### Key Changes for pytorch:
- __Dataset Handling:__ Replaced `h5py` with `scipy.io.loadmat` to read `.mat` files into PyTorch tensors.
- __Model Definition:__ Used `torch.nn.Conv1d`, `torch.nn.MaxPool1d`, and `torch.nn.Linear` to replicate Keras layers.
- __Training & Validation:__ Used `torch.utils.data.Dataset` and `torch.utils.data.DataLoader` for data batching.
- __Training Process:__ Implemented manual training loop with binary cross-entropy loss and metrics calculation.


### Keras to PyTorch Conversion

#### ✅ Data Handling:
- Reads `.mat` file and loads it into PyTorch tensors.
- Balances positive & negative samples.

#### ✅ CNN Model Definition:
- Uses `Conv1d`, `ReLU`, `BatchNorm1d`, and `MaxPool1d`.
- Implements `Flatten` and `Linear` layer for binary classification.

#### ✅ Training:
- Uses `BCELoss` and `Adam` optimizer.
- Implements batch training with `DataLoader`.

#### ✅ Evaluation:
- Tracks loss and accuracy across epochs.
- Saves model and visualizes training performance.

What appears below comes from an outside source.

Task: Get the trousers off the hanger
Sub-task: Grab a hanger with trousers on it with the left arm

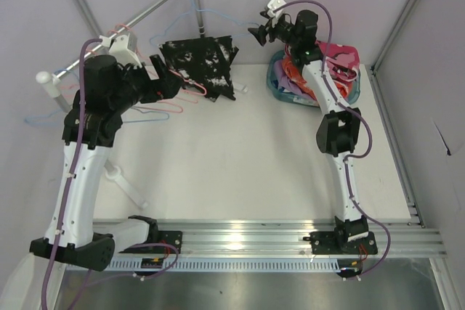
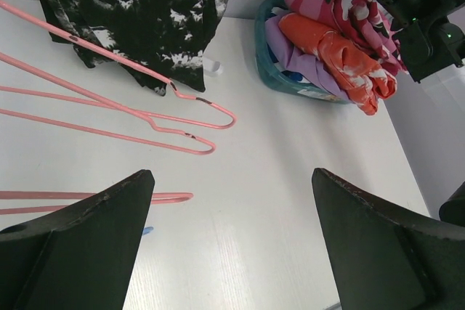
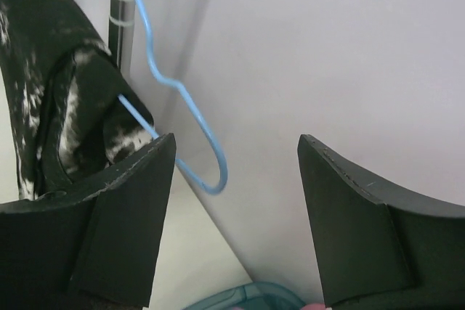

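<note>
— The left gripper is hovering with its jaws spread wide, gripping nothing.
— And the right gripper?
— Also gaping, empty, near the blue hanger.
— The black speckled trousers?
— Hanging on that hanger; the other pairs are lying in the teal basket.

The black speckled trousers are soft matt cloth; pink hangers smooth coated wire; rail shiny metal; basket glossy teal plastic.
</note>
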Robot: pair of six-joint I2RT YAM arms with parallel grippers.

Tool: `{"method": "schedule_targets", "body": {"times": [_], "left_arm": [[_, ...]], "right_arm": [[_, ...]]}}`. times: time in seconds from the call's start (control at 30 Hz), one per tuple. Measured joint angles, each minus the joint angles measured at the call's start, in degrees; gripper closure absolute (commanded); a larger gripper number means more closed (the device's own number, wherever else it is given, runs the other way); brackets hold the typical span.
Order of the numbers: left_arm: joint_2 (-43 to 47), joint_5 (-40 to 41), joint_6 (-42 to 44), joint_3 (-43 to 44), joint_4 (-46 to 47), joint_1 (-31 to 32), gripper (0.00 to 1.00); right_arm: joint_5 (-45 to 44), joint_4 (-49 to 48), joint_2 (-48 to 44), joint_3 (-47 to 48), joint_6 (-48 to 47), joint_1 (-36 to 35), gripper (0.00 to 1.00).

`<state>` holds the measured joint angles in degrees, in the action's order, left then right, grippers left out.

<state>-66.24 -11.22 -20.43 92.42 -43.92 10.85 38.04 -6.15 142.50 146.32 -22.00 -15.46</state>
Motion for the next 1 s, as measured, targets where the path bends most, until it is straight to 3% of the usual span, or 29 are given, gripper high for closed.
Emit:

#### ✅ Filter Visualization:
- Prints the shape of convolution filters.

In [None]:
import warnings
import numpy as np
import torch
import torch.nn as nn
import torch.optim as optim
import h5py
import time
import matplotlib.pyplot as plt
from torch.utils.data import DataLoader, TensorDataset
from scipy.io import loadmat

warnings.filterwarnings('ignore')

# ------------------- Step 1: Load Data -------------------

In [None]:
tStart = time.time()
numRun = 1  # For running multiple tests

# for ModRun in range(numRun): # This is to run multiple files. But for now just consider single file
# dataFileName = f'training_data_Rec_7to11_Din_random_1%_11012024_test{ModRun+1}.mat'
# filePath = D:\CNN_John\keras_CNN\TrainingData\Random\Random_training\
dataFileName = f'training_data_Rec_7to11_Din_random_10%_11012024_test8.mat'
matlabDat_train = h5py.File(dataFileName, 'r')

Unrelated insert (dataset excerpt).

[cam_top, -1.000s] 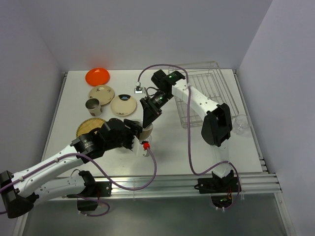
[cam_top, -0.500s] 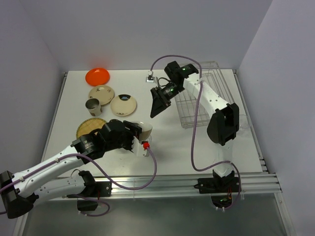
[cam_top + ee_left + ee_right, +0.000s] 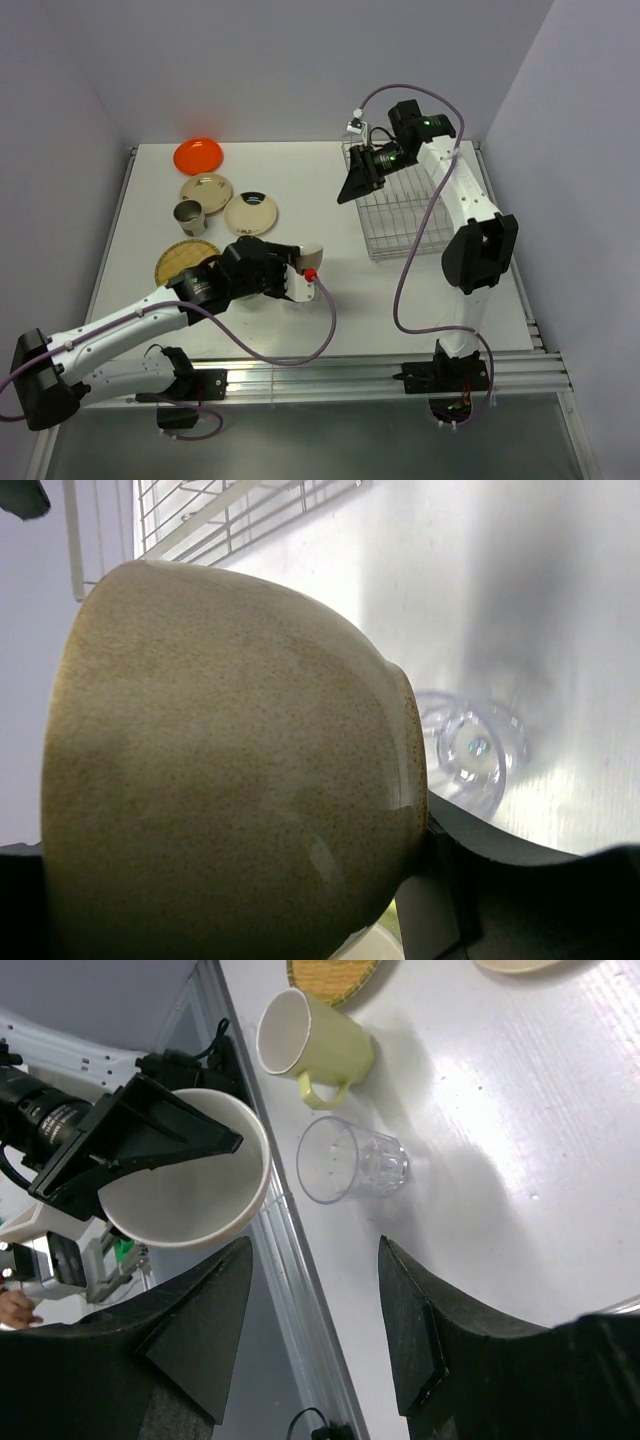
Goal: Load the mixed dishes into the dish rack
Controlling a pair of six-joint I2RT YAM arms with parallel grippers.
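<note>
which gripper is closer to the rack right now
Right. The right gripper is open above the rack's far left corner. The left gripper, holding the bowl, is over the table off the rack's left side.

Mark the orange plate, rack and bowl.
orange plate (image 3: 197,155): top view, its centre.
rack (image 3: 385,225): top view, bare floor bars.
bowl (image 3: 220,760): left wrist view, outer wall.

You get bright, even overhead light with soft, faint shadows. White glare streaks the table (image 3: 520,1110) in both wrist views. Up close in the left wrist view, the cream bowl (image 3: 230,770) looks slightly soft.
</note>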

print(matlabDat_train.keys())

x_train = np.transpose(matlabDat_train['dat'][:])
y_train = np.transpose(matlabDat_train['labels'][:])
Nframes = matlabDat_train['Nframes'][0][0]
winLen = matlabDat_train['winLen'][0][0]
shift = matlabDat_train['shift'][0][0]

# ------------------- Step 2: Data Preprocessing -------------------

In [None]:
x_train = np.expand_dims(x_train, axis=2)  # Adding channel dimension
y_train = (y_train > 0.25).astype("int")  # Binarization
y_train = np.expand_dims(y_train, axis=2)

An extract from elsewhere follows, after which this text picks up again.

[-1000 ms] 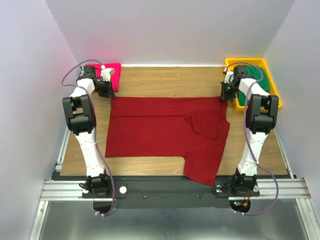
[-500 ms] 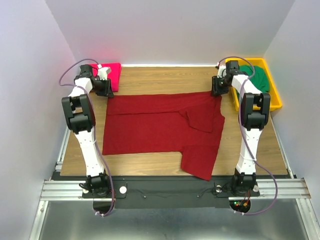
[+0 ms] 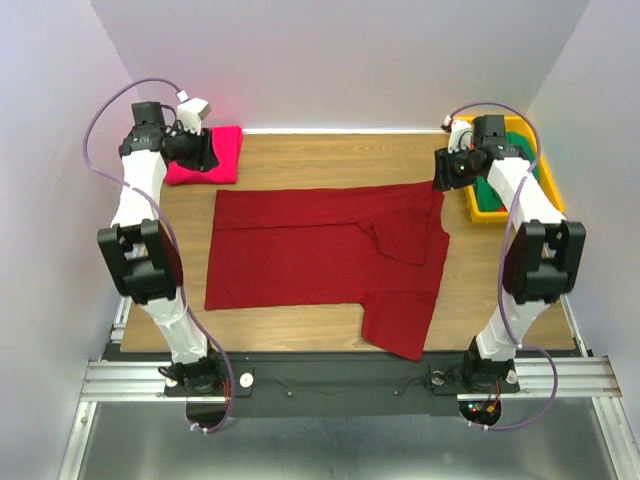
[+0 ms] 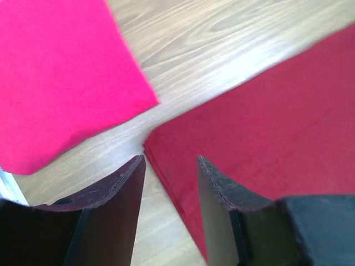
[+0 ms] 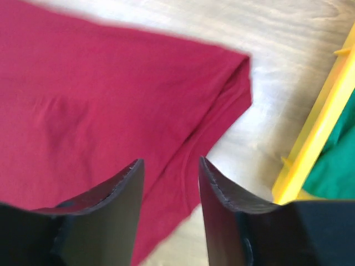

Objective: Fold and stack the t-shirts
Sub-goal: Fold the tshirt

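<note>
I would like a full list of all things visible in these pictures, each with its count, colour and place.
table: 1, light wood, under everything
maroon t-shirt: 1, dark red, spread flat at the centre
pink t-shirt: 1, bright pink, folded, far left corner
yellow bin: 1, yellow, far right corner
green t-shirt: 1, green, inside the bin
left gripper: 1, black, open, above the maroon shirt's far left corner
right gripper: 1, black, open, above its far right corner
</note>
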Controlling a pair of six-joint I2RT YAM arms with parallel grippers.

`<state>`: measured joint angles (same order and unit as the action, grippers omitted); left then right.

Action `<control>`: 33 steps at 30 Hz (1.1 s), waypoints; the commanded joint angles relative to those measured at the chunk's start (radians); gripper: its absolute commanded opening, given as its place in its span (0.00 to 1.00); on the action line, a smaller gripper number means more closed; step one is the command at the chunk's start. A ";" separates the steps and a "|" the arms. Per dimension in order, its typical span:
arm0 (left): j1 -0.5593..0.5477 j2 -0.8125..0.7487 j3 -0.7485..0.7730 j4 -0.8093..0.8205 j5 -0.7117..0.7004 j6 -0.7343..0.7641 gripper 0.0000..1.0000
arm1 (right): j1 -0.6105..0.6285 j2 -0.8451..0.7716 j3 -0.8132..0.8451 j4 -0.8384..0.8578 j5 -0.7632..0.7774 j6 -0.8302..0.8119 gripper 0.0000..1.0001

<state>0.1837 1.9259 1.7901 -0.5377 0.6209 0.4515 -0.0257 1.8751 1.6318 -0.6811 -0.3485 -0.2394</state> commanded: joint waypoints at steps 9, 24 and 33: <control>-0.113 -0.179 -0.380 0.096 0.045 -0.034 0.53 | 0.400 -0.202 -0.292 0.020 0.069 -0.311 0.38; -0.110 -0.225 -0.471 0.108 -0.004 -0.028 0.54 | 0.581 -0.008 -0.279 0.101 0.261 -0.319 0.44; -0.109 -0.223 -0.482 0.107 -0.018 -0.014 0.54 | 0.552 -0.056 -0.309 0.100 0.315 -0.342 0.52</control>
<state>0.0696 1.7542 1.3212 -0.4397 0.6041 0.4217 0.5468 1.8893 1.3201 -0.6125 -0.0769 -0.5568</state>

# Convert to PyTorch tensors
x_train = torch.tensor(x_train, dtype=torch.float32).permute(0, 2, 1)  # Shape: (batch, channels, seq_len)
y_train = torch.tensor(y_train, dtype=torch.float32)

# Reduce the number of negative-label samples
Nsamples_pos = torch.sum(y_train).item()
Nsamples_neg_in = y_train.numel() - Nsamples_pos
Nsamples_neg = min(int(10 * Nsamples_pos), Nsamples_neg_in)  # class_sample_ratio = 10

NegInds = torch.where(y_train.squeeze(2) < 0.5)[0]  # Indices of negative samples
prune_size = len(NegInds) - Nsamples_neg

if prune_size > 0:
    remove_inds = torch.randperm(len(NegInds))[:prune_size]
    NegInds = NegInds[remove_inds]

    x_train = torch.cat([x_train, x_train[NegInds]], dim=0)
    y_train = torch.cat([y_train, y_train[NegInds]], dim=0)

# Create DataLoader for batch processing
dataset = TensorDataset(x_train, y_train)
dataloader = DataLoader(dataset, batch_size=250, shuffle=True)

# ------------------- Step 3: Define CNN Model -------------------

In [None]:
num_layers=5
num_filters=16
kernel_size=50
dropout=0.2

class CNNModel(nn.Module):
    def __init__(self, input_size, num_layers=num_layers, num_filters=num_filters, kernel_size=kernel_size, dropout=dropout):
        super(CNNModel, self).__init__()

        layers = []
        in_channels = 1  # Input channels (single-channel signal)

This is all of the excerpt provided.